◆ TASK TO COMPLETE:
For this exercise, reproduce the entries below exactly, but only from the line containing "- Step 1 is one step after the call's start" through the line containing "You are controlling", both included.
INPUT FOR THIS TASK Start Marker
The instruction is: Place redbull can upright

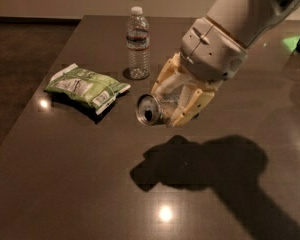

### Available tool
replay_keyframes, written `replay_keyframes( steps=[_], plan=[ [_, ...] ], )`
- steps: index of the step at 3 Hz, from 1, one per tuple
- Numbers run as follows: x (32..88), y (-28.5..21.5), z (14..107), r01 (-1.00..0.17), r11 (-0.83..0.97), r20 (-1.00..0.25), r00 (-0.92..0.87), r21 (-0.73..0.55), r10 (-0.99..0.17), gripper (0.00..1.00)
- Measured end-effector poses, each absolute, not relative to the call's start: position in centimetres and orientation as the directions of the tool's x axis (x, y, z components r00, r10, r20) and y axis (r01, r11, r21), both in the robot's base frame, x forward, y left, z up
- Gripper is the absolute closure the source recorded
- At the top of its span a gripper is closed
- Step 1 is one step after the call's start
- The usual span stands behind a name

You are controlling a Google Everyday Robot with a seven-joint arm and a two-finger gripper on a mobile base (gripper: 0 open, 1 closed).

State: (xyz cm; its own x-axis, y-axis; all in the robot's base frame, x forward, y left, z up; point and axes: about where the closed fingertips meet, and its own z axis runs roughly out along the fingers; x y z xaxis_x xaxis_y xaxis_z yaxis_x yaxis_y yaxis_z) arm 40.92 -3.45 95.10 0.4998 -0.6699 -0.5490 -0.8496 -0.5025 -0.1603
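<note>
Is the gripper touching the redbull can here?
Touching. The camera view shows the gripper, over the middle of the table, with its fingers pressed against both sides of the sideways redbull can.
</note>
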Motion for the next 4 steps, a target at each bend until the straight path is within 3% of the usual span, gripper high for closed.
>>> replay_keyframes(
  steps=[2, 4],
  plan=[
    [40.7, -2.0, 97.4, -0.978, -0.208, -0.674, 0.162, -0.012, -0.721, 1.00],
    [40.7, -1.4, 98.4, -0.989, -0.093, -0.751, -0.025, 0.115, -0.660, 1.00]
  ],
)
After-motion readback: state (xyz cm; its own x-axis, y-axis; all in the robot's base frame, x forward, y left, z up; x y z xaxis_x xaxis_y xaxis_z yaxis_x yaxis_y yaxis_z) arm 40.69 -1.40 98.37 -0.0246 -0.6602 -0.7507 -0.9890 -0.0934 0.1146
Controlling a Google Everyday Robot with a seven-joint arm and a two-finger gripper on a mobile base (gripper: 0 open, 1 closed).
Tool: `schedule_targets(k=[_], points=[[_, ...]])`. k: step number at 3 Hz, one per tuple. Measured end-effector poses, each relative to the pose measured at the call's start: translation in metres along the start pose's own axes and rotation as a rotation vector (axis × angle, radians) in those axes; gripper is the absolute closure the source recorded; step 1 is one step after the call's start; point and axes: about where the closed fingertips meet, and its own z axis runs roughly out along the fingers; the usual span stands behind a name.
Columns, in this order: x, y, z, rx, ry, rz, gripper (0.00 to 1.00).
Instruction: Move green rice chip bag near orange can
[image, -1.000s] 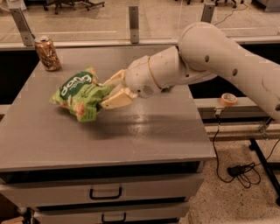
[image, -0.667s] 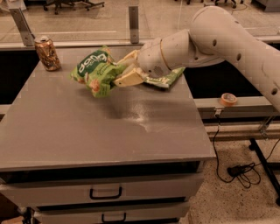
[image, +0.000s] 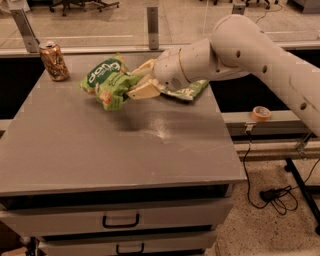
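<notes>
From where I stand, the gripper (image: 136, 80) is over the far part of the table, its two cream-coloured fingers (image: 145, 92) clamped on the right end of the green rice chip bag (image: 106, 81), one finger above the crumpled edge and one below. The bag sticks out to the left of the claw, tilted, with its dark green oval and white lettering facing up and toward me. A soft shadow lies on the tabletop below and a little in front of it, so the bag looks held clear of the surface rather than resting on it. The orange can (image: 53, 60) stands upright in the far left corner of the table, to the left of the bag and apart from it, with bare grey tabletop showing between the two. Behind the gripper's wrist a flatter, paler green bag (image: 192, 91) lies on the table near its far right edge, partly hidden by the white arm (image: 240, 45), which reaches in from the right. The grey table (image: 150, 150) has two drawers with dark handles (image: 120, 220) in its front. Off to the right, a roll of tape (image: 260, 113) sits on a lower ledge, and a black cable (image: 270, 192) trails across the speckled floor.
</notes>
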Motion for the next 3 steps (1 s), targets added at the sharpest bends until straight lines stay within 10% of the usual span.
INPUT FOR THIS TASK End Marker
◆ SOLVED EXERCISE:
- Step 1 is one step after the call's start
- The usual span stands behind a name

You are controlling a Google Everyday Robot with a seven-joint arm and a two-finger gripper on a mobile base (gripper: 0 open, 1 closed).

Nothing else is needed for the answer.